Омар знает: икта — пожалование, которое то или иное лицо получает от властей за свои заслуги перед ними. Обычно в икту отдают посевную землю, и владелец ее — иктадар взимает с крестьян в свою пользу подать деньгами и продовольствием, которую прежде община вносила в царскую казну. Но в икту передаются также и доходы с разных заведений, торговых и ремесленных: с бань, мельниц, с лавок на базаре, караван-сараев, мастерских и даже — с целых городов и областей. Смотря по заслугам.
— Ну и что? — удивился Омар. — Из-за этого столько шума? Не все ли равно, кому платить законный налог — государству или иктадару. Так и так платить.

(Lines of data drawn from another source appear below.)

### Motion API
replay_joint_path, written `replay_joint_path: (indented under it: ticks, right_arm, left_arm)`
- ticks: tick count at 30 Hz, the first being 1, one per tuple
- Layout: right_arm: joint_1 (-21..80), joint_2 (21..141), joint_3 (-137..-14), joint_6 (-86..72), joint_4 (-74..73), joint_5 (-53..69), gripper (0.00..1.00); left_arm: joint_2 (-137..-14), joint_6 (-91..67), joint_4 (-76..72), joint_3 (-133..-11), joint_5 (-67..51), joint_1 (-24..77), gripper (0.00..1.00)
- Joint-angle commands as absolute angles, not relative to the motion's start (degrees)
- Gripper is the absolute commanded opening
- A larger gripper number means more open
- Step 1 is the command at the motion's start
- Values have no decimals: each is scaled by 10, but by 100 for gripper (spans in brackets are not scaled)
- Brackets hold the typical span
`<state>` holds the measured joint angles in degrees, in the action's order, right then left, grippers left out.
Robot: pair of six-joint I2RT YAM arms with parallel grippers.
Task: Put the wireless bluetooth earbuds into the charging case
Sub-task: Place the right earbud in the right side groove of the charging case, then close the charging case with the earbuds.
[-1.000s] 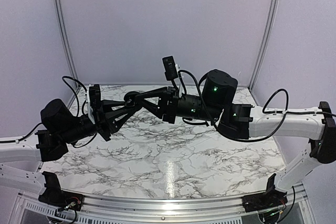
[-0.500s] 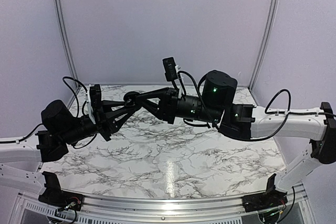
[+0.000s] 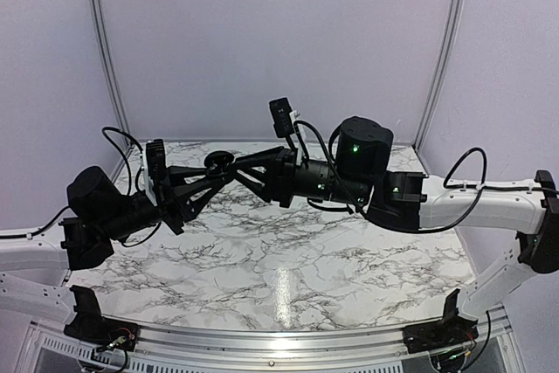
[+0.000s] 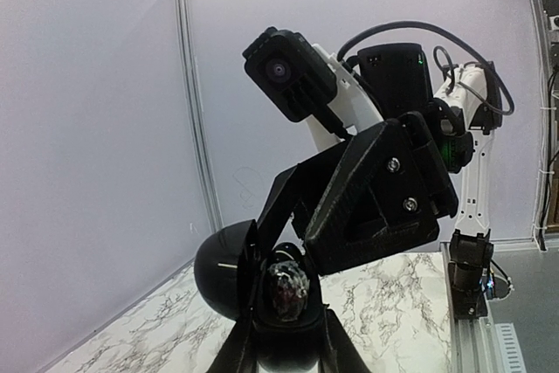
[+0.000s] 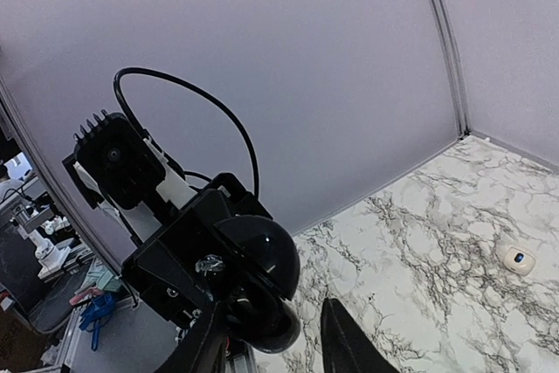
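- The left tool (image 4: 286,331) is clamped on a black shell (image 4: 223,272), a round hinged thing held up in the air with its domed lid swung open.
- Inside the open shell a glossy piece (image 4: 286,290) is seen, dark and speckled. It is judged to be perhaps an earbud, though this cannot be confirmed.
- The right tool (image 5: 275,342) is set tip to tip with the left one. Its fingers are apart on either side of the shell's lower edge, and nothing is seen gripped between them.
- The case (image 5: 517,259) is found only in the right wrist view, as a small white oval with a dark spot. It lies on the worktop (image 5: 410,233), off to the right of the right tool's fingers, below and beyond them, and well apart from both tools.
- Its long axis is laid roughly crosswise to the right tool's line of sight. Whether its lid is up cannot be told at that size.
- In the top view the case is not seen; it is probably hidden behind the raised arms.
- Which arm is nearer cannot be settled from these views. Since the right tool is free, it is judged the better placed to be lowered and swung rightward toward the case.
- No second earbud is made out anywhere.
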<state>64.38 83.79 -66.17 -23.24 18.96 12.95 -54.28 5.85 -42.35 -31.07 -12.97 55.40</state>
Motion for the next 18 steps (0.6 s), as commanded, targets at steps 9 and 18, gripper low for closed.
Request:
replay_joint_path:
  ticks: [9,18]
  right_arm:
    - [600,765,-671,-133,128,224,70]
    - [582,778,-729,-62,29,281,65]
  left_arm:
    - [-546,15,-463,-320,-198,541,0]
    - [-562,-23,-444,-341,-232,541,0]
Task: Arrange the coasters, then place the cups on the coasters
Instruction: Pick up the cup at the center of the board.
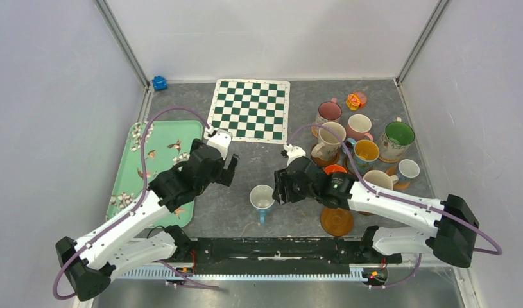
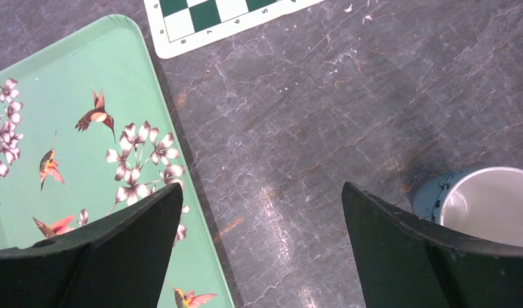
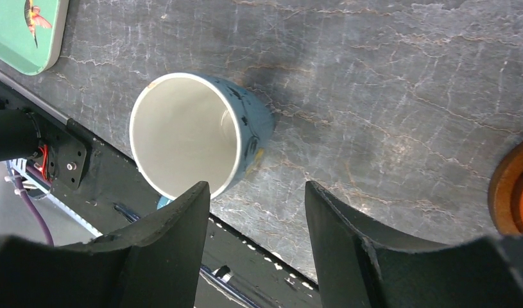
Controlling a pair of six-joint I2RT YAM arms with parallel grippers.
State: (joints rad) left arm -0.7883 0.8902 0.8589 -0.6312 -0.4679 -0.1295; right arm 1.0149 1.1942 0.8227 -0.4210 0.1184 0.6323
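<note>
The blue cup (image 1: pixel 262 197) stood upright on the bare table (image 1: pixel 297 128), off any coaster. The left gripper (image 2: pixel 262 192) hung wide open and empty beside it. The right gripper (image 3: pixel 257 186), partly open and empty, faced the cup, probably lining up to move it onto the free coaster (image 1: pixel 336 221) nearby.

Lighting: bright, even, overhead.
Soft short shadows beside the blue cup (image 3: pixel 201 138); faint sheen on grey table (image 2: pixel 323 115); wrist views' near fingers (image 2: pixel 117 256) dark, slightly soft.
</note>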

— Нет, сын мой, не все равно. — Ибрахим, весь в слезах, покачал головой. — В жизни нашей не все делается так, как указано в мудрых законах. Уплатив государству положенную подать, ты спокоен: оно не тронет тебя до следующего года. Если, конечно, — он оглянулся, — у власти добрый правитель, а не безу… кхм… не бич божий вроде покойного Махмуда Газнийского, — мир его праху. Иктадар же… ведь он, — Ибрахим оглянулся в страхе, — он… своеволен. Наш иктадар — важный сельджукский начальник. Как его? Рыс… Рысбек, да смягчит аллах его жестокое сердце! Явился утром с целой ордой конных головоре… храбрых воинов. Господи, помилуй! Плетью меня отхлестал. И сразу требует: "Освободите дом". Мол, старуху-мать свою хочет в нем поселить и прочих родичей, коим не терпится в городе жить. А мы вчетвером будем ютиться в чулане при мастерской.
Омар закусил губы. Вот как. Будь ты хоть трижды учен, как Сократ, Платон и Аристотель, вместе взятые, не только знай все о звездах — сто раз побывай на них, все равно какой-то грязный невежда, который не может отличить Вегу от сверкающей сопли у себя под носом, имеет право с громом вломиться к тебе и выгнать из дому.
— О аллах! — вздохнул Ибрахим. — Еще он велит приготовить назавтра, к утру, тысячу золотых. Где я их возьму? Я кто — богатый торгаш или князь? Пятьсот динаров, даст бог, наскребу, а тысячу — нет, не сумею. Пусть рубит голову, — если на то будет божье соизволение. Ничего не поделаешь, сын мой. Надо терпеть. Судьба.
— Может, плаху еще приготовишь, на которой тебе голову будут рубить? — возмутился Омар его трусостью, скотской покорностью.
— И топор заблаговременно наточишь?
— У них топоры свои…
— Иди к городскому правителю! Пусть окажет помощь.
— Ходил уже, сын мой, ходил! — Мастер в ужасе за- катил глаза. Словно взглянул на петлю над собою. — По его-то наущению главный судья и назвал сельджуку мое заведение. У Рысбека грамота с печатью султана. Вот и вписали нас в эту проклятую грамоту. Что делает люд- ская зависть.
— На сколько лет?
— На десять…
Да, дело плохо. Тут не то что волосы рвать, платье драть — от обиды грудь раздерешь до сердца! Икта — пожалование временное, и жадный иктадар, пока у него власть, постарается выжать из мастерской сколько сумеет. И выжимать он будет всеми способами. За десять лет, видит бог, он дотла разорит доходное заведение и загонит семейство Ибрахима в могилу.
Омар уныло огляделся. В глазах работников — сумрак. Ибрахим, конечно, хозяин прижимистый, но все же он — свой. Он лучше, чем чужак, свирепый сельджук, который теперь не оставит их в покое.